**SOURCE DATA**
□ □ □ □ □ □ □

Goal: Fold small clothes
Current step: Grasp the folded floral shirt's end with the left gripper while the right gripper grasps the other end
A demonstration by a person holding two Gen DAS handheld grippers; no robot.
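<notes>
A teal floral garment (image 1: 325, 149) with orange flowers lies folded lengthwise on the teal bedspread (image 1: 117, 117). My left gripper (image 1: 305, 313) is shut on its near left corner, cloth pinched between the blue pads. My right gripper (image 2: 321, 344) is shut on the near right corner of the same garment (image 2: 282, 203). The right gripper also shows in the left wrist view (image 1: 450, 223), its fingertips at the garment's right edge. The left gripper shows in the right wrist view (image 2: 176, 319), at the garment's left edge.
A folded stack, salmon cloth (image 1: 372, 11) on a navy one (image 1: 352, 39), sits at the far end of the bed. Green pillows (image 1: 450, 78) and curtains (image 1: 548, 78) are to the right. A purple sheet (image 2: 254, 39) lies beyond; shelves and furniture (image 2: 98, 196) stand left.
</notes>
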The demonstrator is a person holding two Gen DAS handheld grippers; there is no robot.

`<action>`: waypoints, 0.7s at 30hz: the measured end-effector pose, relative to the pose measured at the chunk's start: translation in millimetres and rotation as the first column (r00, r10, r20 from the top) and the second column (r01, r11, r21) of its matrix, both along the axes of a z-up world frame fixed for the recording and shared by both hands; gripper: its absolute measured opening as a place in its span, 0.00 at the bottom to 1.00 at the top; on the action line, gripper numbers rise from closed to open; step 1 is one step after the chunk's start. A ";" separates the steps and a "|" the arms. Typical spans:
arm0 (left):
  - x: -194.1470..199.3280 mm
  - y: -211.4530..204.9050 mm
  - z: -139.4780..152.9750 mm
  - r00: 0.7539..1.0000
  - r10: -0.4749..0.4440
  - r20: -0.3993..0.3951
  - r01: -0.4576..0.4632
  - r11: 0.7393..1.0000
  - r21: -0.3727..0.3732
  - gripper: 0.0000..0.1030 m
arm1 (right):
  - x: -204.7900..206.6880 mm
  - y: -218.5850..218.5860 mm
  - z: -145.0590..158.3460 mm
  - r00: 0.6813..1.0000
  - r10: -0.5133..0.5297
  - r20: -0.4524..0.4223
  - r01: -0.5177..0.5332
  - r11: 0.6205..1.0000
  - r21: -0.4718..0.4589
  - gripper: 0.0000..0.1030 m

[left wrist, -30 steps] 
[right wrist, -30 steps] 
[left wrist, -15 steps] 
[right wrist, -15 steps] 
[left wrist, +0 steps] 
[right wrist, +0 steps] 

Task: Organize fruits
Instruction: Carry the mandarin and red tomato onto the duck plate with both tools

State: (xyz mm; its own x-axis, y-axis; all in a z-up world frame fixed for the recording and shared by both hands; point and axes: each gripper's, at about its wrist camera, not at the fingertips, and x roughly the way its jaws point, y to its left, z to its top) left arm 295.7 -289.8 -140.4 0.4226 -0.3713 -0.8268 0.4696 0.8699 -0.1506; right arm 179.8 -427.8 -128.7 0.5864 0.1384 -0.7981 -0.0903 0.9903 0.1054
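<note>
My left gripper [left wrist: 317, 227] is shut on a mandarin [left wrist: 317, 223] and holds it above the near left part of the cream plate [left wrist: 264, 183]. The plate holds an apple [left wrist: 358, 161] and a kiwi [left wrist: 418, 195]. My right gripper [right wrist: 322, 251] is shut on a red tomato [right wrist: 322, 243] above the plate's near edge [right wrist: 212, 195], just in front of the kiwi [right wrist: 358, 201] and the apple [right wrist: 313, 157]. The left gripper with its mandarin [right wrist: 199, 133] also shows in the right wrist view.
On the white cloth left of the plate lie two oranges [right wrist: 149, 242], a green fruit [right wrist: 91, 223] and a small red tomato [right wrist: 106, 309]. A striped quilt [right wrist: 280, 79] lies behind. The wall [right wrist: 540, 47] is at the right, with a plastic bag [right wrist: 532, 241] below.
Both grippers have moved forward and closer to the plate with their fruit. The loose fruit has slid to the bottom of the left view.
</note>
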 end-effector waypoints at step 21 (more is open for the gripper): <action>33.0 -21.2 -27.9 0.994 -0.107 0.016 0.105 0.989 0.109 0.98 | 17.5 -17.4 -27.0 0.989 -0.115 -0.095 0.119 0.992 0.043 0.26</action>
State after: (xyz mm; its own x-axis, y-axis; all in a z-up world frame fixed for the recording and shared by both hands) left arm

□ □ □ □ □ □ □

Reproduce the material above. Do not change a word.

Goal: Fold small clothes
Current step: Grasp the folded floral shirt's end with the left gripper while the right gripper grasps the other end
A demonstration by a person holding two Gen DAS handheld grippers; no robot.
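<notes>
A teal floral garment (image 1: 325, 149) with orange flowers lies folded lengthwise on the teal bedspread (image 1: 117, 117). My left gripper (image 1: 305, 313) is shut on its near left corner, cloth pinched between the blue pads. My right gripper (image 2: 321, 344) is shut on the near right corner of the same garment (image 2: 282, 203). The right gripper also shows in the left wrist view (image 1: 450, 223), its fingertips at the garment's right edge. The left gripper shows in the right wrist view (image 2: 176, 319), at the garment's left edge.
A folded stack, salmon cloth (image 1: 372, 11) on a navy one (image 1: 352, 39), sits at the far end of the bed. Green pillows (image 1: 450, 78) and curtains (image 1: 548, 78) are to the right. A purple sheet (image 2: 254, 39) lies beyond; shelves and furniture (image 2: 98, 196) stand left.
</notes>
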The demonstrator is a person holding two Gen DAS handheld grippers; there is no robot.

`<action>`: waypoints, 0.7s at 30hz: the measured end-effector pose, relative to the pose measured at the chunk's start: translation in millimetres and rotation as the first column (r00, r10, r20 from the top) and the second column (r01, r11, r21) of its matrix, both along the axes of a z-up world frame fixed for the recording and shared by both hands; gripper: its absolute measured opening as a place in its span, 0.00 at the bottom to 1.00 at the top; on the action line, gripper numbers rise from closed to open; step 1 is one step after the chunk's start. A ";" separates the steps and a "|" the arms. Typical spans:
arm0 (left):
  - x: -194.1470..199.3280 mm
  - y: -211.4530..204.9050 mm
  - z: -139.4780..152.9750 mm
  - r00: 0.7539..1.0000
  - r10: -0.4749..0.4440
  - r20: -0.3993..0.3951
  - r01: -0.4576..0.4632
  - r11: 0.7393..1.0000
  - r21: -0.3727..0.3732
  - gripper: 0.0000..0.1030 m
arm1 (right):
  - x: -204.7900..206.6880 mm
  - y: -218.5850..218.5860 mm
  - z: -145.0590..158.3460 mm
  - r00: 0.6813..1.0000
  - r10: -0.5133..0.5297
  - r20: -0.4524..0.4223
  - r01: -0.5177..0.5332
  - r11: 0.6205..1.0000
  - r21: -0.4718..0.4589
  - gripper: 0.0000..0.1030 m

[left wrist, -30 steps] 
[right wrist, -30 steps] 
[left wrist, -15 steps] 
[right wrist, -15 steps] 
[left wrist, +0 steps] 
[right wrist, +0 steps] 

Task: Organize fruits
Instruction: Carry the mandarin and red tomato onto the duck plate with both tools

State: (xyz mm; its own x-axis, y-axis; all in a z-up world frame fixed for the recording and shared by both hands; point and axes: each gripper's, at about its wrist camera, not at the fingertips, and x roughly the way its jaws point, y to its left, z to its top) left arm 295.7 -289.8 -140.4 0.4226 -0.3713 -0.8268 0.4696 0.8699 -0.1506; right arm 179.8 -427.8 -128.7 0.5864 0.1384 -0.7981 -0.0903 0.9903 0.1054
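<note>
My left gripper [left wrist: 317, 227] is shut on a mandarin [left wrist: 317, 223] and holds it above the near left part of the cream plate [left wrist: 264, 183]. The plate holds an apple [left wrist: 358, 161] and a kiwi [left wrist: 418, 195]. My right gripper [right wrist: 322, 251] is shut on a red tomato [right wrist: 322, 243] above the plate's near edge [right wrist: 212, 195], just in front of the kiwi [right wrist: 358, 201] and the apple [right wrist: 313, 157]. The left gripper with its mandarin [right wrist: 199, 133] also shows in the right wrist view.
On the white cloth left of the plate lie two oranges [right wrist: 149, 242], a green fruit [right wrist: 91, 223] and a small red tomato [right wrist: 106, 309]. A striped quilt [right wrist: 280, 79] lies behind. The wall [right wrist: 540, 47] is at the right, with a plastic bag [right wrist: 532, 241] below.
Both grippers have moved forward and closer to the plate with their fruit. The loose fruit has slid to the bottom of the left view.
</note>
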 end-effector waypoints at step 21 (more is open for the gripper): <action>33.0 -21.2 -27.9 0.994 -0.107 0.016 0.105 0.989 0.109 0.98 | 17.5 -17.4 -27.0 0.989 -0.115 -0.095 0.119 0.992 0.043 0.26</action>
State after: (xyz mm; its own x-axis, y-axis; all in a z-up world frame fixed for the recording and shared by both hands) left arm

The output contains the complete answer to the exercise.